2021年3月17日
岩手日報 1面
再エネ出力制御も
東北電力 今春にも 需給均衡見極め
 東北電力ネットワーク (仙台市)が今春にも、太陽光や風力発電の再生可能エネルギー事業者に一時的な発電停止を指示する「出力制御」を行う可能性が高まっている。発電量の拡大で電力需給のバランスが崩れると大規模停電につながる恐れがあり、状況を見極めて判断する。
 需給調整は国の「優先給電ルール」に基づき、最初に自社の火力発電を抑えた上で、他の電力会社に電気を融通しても供給過剰となる場合、出力制御という手順になる。
 昨年の5月5日午前11時~午後0時台には、太陽光と風力の供給量が管内(東北6県と新潟県)の需要の78%に達したが、火力の抑制などで出力制御を回避した。しかし、今年は積雪量が多く、融雪出水増による水力発電量の拡大が想定されるほか、日射が強まり太陽光の発電量も増えれば、電力需要が減る4~5月の休日に需給バランスの維持が厳しくなる可能性がある。
 同社は16日、ホームページで出力制御に関する情報提供を始めた。3日後までの見通しを毎日午後5時ごろ更新する。

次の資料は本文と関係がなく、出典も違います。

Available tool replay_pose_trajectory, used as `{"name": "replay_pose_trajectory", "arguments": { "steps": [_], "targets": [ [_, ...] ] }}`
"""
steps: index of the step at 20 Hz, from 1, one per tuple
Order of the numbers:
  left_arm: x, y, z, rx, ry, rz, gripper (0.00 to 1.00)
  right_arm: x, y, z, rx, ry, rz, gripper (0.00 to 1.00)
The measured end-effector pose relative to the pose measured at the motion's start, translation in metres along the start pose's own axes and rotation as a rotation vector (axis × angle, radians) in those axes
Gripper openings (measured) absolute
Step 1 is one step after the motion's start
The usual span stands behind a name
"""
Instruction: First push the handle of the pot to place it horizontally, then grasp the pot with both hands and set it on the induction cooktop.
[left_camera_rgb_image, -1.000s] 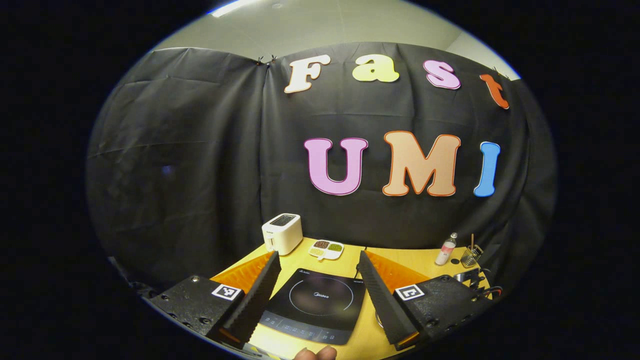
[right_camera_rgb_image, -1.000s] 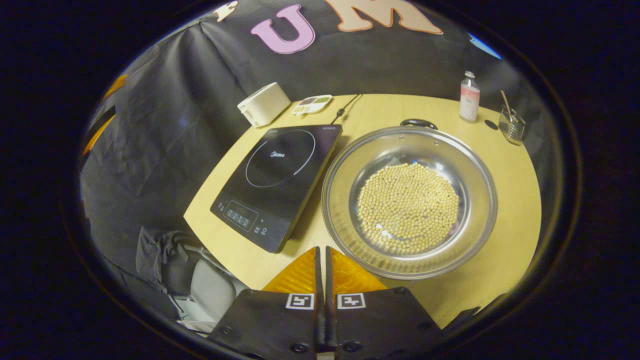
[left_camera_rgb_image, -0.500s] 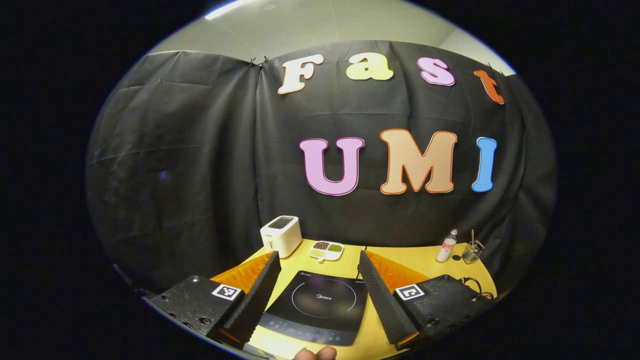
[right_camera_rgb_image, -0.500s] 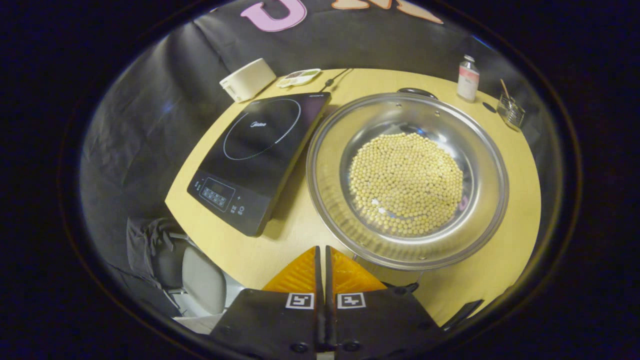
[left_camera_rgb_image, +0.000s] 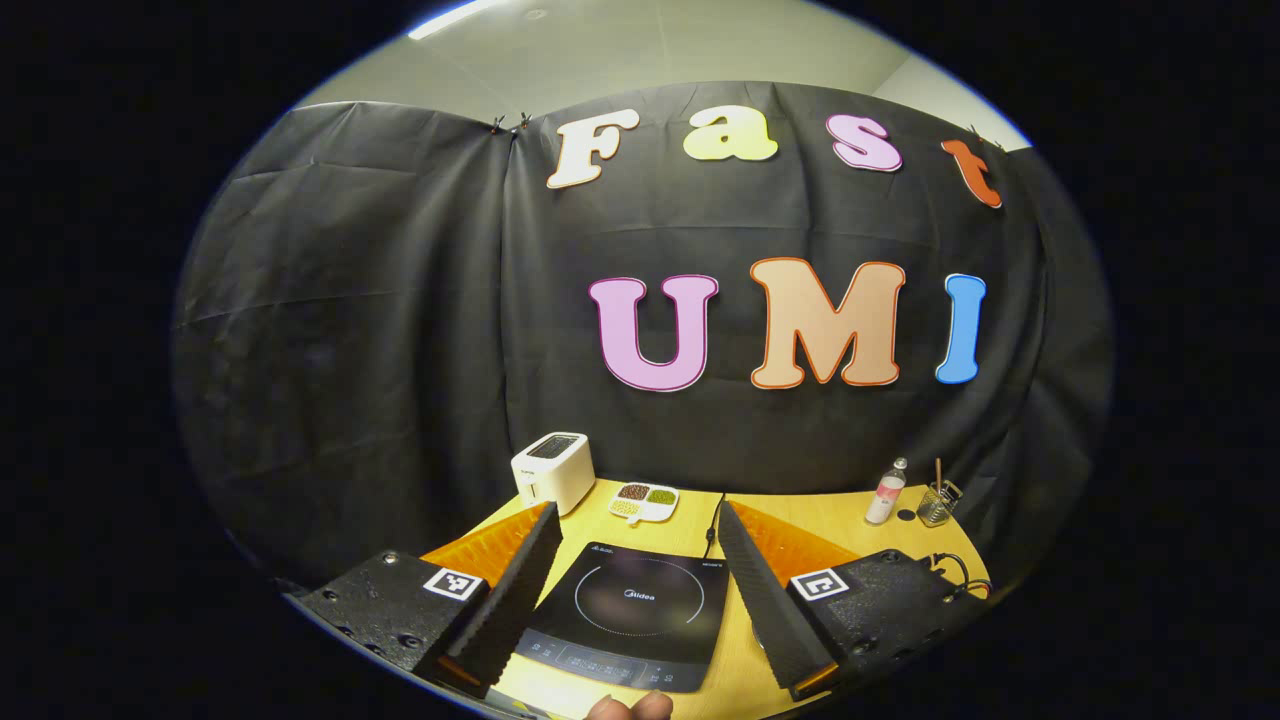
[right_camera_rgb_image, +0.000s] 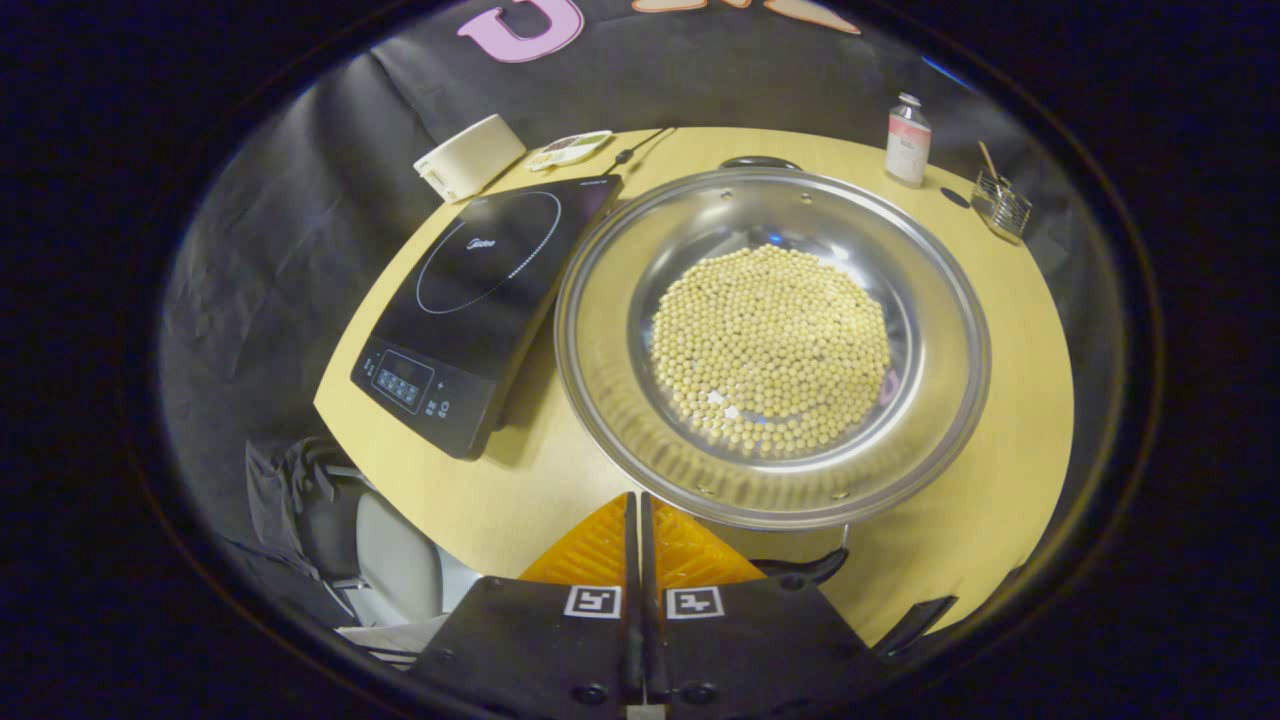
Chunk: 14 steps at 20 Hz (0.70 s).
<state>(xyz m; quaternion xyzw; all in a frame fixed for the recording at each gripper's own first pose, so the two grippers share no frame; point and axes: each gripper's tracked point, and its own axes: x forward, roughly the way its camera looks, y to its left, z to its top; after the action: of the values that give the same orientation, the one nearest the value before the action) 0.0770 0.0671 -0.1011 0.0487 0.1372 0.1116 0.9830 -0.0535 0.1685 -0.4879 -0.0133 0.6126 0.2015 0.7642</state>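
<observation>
- The fingers of the right gripper (right_camera_rgb_image: 640, 515) are held together, with nothing between them, just before the near rim of the pot (right_camera_rgb_image: 610, 340).
- A dark handle (right_camera_rgb_image: 800, 568) of the pot is seen just beside these fingers; a second handle (right_camera_rgb_image: 760, 161) is seen at the pot's far rim.
- The pot is standing on the counter (right_camera_rgb_image: 520, 490), just beside the induction cooktop (right_camera_rgb_image: 480, 300), and pale beans (right_camera_rgb_image: 770, 345) are lying in it.
- The fingers of the left gripper (left_camera_rgb_image: 632, 555) are held wide apart and empty, above the near side of the induction cooktop (left_camera_rgb_image: 625, 615).
- Beyond the cooktop, a toaster (left_camera_rgb_image: 551, 470), a divided dish (left_camera_rgb_image: 643, 502), a bottle (left_camera_rgb_image: 884, 493) and a glass (left_camera_rgb_image: 936, 505) are placed.
</observation>
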Motion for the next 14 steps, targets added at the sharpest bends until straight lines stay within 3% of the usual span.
{"name": "replay_pose_trajectory", "arguments": {
  "steps": [14],
  "targets": [
    [0.006,-0.009,-0.003,-0.017,-0.004,0.008,0.96,-0.012,-0.112,-0.002,0.072,0.024,-0.15,0.0]
  ]
}}
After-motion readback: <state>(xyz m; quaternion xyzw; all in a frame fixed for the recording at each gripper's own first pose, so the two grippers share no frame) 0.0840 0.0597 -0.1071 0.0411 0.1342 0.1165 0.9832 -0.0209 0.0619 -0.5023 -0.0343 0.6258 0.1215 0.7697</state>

 再生可能エネルギー発電を巡っては2012年の固定価格買い取り制度(FIT)導入以降、全国で普及が広がった。同社管内の送電線に接続している太陽光は13年3月の38万㌗から、20年12月は644万㌗に拡大。全国では九州電力が18年、FIT導入後初めて、出力制御を実施した。